Sylvie’s Turkey Tagine


Tagine is a succulent, traditional Moroccan dish, and I believe it to be the perfect stew, and this unique version offers a delicious way to use leftover turkey! Since the meat has already been roasted, it's a quick way to put dinner on the table in no time. The spice mix is a great way to introduce new flavors to your dishes.

1 Tbsp. Olive Oil
1 Yellow Onion, coarsely chopped
2 Garlic cloves, crushed
2 tsp. of Ras el Hanout (recipe follows)
1 tsp. Sweet Paprika
1 medium Yam (about 1 ½ cups), peeled, seeded and cubed
1 small Zucchini, cubed
2 small Carrots, chopped
3 Lbs. cooked Turkey Meat (leftover), cubed
1 c. Dried Currants
½ c. Water
Salt and Pepper to taste
Juice of ½ Lemon

Heat the oil in a tagine over medium heat. Cook the onion and garlic, and when they begin to brown slightly, add the dry spices. Stir well to coat, for about 1 minute.

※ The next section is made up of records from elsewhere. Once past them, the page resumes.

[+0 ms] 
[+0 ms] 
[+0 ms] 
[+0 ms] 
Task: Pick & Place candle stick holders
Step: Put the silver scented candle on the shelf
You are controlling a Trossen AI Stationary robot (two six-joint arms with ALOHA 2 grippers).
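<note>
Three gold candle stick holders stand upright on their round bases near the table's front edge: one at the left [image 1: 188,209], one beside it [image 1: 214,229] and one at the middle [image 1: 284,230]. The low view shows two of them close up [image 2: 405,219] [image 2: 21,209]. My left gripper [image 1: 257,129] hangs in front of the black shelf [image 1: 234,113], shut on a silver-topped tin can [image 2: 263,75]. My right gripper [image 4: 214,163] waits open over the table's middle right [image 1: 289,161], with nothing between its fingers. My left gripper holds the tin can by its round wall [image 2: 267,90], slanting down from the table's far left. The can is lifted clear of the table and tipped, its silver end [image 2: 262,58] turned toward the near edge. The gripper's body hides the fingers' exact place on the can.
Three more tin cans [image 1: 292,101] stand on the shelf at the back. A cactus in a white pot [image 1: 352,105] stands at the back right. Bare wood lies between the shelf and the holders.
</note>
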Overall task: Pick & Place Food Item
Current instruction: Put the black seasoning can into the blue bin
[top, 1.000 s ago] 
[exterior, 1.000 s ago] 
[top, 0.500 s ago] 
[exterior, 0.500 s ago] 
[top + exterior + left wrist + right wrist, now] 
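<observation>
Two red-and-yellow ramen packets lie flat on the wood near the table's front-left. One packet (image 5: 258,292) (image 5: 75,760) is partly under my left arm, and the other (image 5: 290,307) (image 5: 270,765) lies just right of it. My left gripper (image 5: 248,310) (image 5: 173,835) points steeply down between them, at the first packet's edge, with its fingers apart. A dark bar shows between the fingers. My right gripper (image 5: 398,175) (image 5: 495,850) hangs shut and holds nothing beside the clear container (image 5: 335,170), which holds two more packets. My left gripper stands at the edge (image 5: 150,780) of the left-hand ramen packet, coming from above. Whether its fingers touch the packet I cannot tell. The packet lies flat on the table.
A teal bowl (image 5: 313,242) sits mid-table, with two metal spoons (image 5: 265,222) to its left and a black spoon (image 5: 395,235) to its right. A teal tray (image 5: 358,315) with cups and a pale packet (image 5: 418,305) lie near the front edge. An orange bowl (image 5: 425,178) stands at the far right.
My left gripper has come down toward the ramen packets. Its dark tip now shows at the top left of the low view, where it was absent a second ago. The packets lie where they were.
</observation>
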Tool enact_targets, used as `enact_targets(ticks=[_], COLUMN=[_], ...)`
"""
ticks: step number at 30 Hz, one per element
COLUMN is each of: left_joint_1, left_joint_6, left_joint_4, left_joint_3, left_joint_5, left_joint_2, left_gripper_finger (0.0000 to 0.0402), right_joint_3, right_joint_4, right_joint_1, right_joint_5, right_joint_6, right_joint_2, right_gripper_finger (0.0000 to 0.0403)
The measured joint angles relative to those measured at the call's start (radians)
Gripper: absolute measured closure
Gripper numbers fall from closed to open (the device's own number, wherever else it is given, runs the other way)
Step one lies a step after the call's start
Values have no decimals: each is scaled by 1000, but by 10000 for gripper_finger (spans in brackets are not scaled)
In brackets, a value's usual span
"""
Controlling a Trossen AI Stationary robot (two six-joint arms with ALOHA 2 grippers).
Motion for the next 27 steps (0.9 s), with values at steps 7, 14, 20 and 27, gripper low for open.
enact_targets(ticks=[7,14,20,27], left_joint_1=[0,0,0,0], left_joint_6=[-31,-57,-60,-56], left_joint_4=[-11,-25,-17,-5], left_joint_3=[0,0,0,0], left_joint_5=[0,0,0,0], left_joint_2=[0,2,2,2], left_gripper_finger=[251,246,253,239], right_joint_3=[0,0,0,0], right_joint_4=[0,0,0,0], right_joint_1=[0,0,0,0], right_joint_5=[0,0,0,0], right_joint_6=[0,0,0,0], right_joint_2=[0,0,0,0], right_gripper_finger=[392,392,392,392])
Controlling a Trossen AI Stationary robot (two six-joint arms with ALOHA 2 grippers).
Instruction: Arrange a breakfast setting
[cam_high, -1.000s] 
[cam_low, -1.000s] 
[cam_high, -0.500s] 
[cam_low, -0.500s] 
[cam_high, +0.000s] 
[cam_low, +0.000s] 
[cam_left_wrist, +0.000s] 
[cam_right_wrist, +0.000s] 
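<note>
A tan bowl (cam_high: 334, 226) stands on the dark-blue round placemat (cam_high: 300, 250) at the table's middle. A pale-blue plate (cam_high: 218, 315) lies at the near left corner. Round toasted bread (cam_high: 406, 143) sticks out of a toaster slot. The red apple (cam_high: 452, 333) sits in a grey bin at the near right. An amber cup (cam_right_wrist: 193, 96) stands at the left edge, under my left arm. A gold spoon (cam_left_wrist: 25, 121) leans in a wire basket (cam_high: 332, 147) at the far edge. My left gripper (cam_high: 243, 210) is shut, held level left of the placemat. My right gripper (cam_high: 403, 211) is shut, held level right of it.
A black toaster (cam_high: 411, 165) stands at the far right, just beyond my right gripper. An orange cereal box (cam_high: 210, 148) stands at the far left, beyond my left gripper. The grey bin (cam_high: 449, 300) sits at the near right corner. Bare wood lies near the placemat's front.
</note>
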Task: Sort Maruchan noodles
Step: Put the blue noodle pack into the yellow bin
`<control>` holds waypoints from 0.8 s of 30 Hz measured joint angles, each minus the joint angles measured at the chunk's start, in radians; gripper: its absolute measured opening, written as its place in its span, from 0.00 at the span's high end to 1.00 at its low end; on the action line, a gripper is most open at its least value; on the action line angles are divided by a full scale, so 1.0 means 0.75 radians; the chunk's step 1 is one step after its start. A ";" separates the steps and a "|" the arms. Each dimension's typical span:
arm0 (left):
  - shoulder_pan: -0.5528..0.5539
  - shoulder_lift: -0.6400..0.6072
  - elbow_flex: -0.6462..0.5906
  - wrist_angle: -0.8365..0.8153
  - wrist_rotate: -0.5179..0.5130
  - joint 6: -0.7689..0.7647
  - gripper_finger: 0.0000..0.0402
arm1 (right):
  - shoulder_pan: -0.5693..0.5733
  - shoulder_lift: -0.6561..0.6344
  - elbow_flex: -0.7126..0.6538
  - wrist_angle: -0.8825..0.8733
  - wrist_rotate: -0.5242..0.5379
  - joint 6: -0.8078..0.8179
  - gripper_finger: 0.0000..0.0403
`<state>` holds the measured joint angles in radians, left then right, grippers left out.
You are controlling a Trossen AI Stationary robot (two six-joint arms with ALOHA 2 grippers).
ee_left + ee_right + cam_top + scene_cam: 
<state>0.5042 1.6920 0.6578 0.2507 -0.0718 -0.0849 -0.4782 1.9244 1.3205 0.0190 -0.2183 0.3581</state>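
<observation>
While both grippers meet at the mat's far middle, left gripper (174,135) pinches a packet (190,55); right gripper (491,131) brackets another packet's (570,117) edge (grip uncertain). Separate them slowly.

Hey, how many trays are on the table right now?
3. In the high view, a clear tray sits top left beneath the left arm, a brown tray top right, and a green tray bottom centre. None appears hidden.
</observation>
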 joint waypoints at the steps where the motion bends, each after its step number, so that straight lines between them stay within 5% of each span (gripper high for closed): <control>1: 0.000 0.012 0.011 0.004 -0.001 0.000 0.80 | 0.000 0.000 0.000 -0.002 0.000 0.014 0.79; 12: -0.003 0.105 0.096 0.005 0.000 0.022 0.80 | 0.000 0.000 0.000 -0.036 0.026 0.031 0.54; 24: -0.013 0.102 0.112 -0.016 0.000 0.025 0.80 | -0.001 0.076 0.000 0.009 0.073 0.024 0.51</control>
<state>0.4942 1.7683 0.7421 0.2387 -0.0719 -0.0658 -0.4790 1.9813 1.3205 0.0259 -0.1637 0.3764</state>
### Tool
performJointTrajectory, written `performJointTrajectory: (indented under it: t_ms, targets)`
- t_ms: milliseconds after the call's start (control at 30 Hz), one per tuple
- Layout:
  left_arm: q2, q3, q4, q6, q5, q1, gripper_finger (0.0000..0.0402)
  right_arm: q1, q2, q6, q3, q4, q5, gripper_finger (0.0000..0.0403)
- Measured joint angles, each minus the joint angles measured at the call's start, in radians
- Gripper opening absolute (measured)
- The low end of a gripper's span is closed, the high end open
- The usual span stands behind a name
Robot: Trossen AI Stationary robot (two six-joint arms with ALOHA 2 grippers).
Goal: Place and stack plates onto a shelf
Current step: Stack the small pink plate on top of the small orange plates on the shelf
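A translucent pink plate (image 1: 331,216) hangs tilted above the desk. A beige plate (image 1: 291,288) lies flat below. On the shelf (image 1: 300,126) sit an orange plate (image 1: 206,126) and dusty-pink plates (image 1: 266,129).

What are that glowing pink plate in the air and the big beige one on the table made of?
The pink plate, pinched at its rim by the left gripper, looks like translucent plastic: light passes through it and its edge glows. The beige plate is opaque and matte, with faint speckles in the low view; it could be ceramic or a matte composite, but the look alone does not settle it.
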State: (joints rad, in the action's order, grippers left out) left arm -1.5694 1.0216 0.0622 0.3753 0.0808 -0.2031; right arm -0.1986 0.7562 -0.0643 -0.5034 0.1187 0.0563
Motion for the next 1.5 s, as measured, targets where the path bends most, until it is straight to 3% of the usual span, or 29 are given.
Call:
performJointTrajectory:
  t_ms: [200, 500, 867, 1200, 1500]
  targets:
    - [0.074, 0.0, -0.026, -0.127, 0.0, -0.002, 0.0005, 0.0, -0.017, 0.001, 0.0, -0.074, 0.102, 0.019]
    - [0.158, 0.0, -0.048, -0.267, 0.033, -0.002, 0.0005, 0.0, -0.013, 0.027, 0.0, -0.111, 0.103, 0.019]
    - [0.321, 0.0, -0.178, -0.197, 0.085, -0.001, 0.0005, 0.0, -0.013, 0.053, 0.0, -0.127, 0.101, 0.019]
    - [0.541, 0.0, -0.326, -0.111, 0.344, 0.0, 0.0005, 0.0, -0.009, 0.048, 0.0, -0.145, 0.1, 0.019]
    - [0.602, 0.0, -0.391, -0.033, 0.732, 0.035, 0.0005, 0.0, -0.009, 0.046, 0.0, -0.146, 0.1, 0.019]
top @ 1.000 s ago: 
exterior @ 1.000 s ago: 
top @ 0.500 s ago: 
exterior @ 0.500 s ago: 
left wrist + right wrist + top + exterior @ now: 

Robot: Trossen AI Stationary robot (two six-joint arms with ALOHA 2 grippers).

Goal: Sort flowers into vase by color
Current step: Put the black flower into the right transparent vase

Add the yam, zucchini and carrots, stir to coat, then add the water. Simmer, covered, for 10 minutes, or until the vegetables have softened, stirring occasionally. Add the turkey meat and currant; simmer for an additional 8-10 minutes. Adjust the seasoning to taste with salt and pepper. Add the fresh squeezed lemon juice and stir.

For serving, the consistency should be quite thick. If necessary, remove the lid and cook for a few minutes to thicken it.

Serves 4-6


Ras el Hanout

"Ras el hanout" translates from Moroccan into “head of the store.” This spice mixture can sometimes contain as many as 50 different spices. It is an excellent rub for beef or salmon. Here is my dad’s version.

Makes 3 ½ Tsp

2 tsp. ground Ginger
2 tsp. ground Coriander
1 ½ tsp. ground Cinnamon
1 ½ tsp. freshly ground Pepper
1 ½ tsp. ground Turmeric
1 ¼ tsp. ground Nutmeg
1 tsp. ground Allspice
1/4 tsp. ground Cloves

Combine all ingredients; store in an airtight container.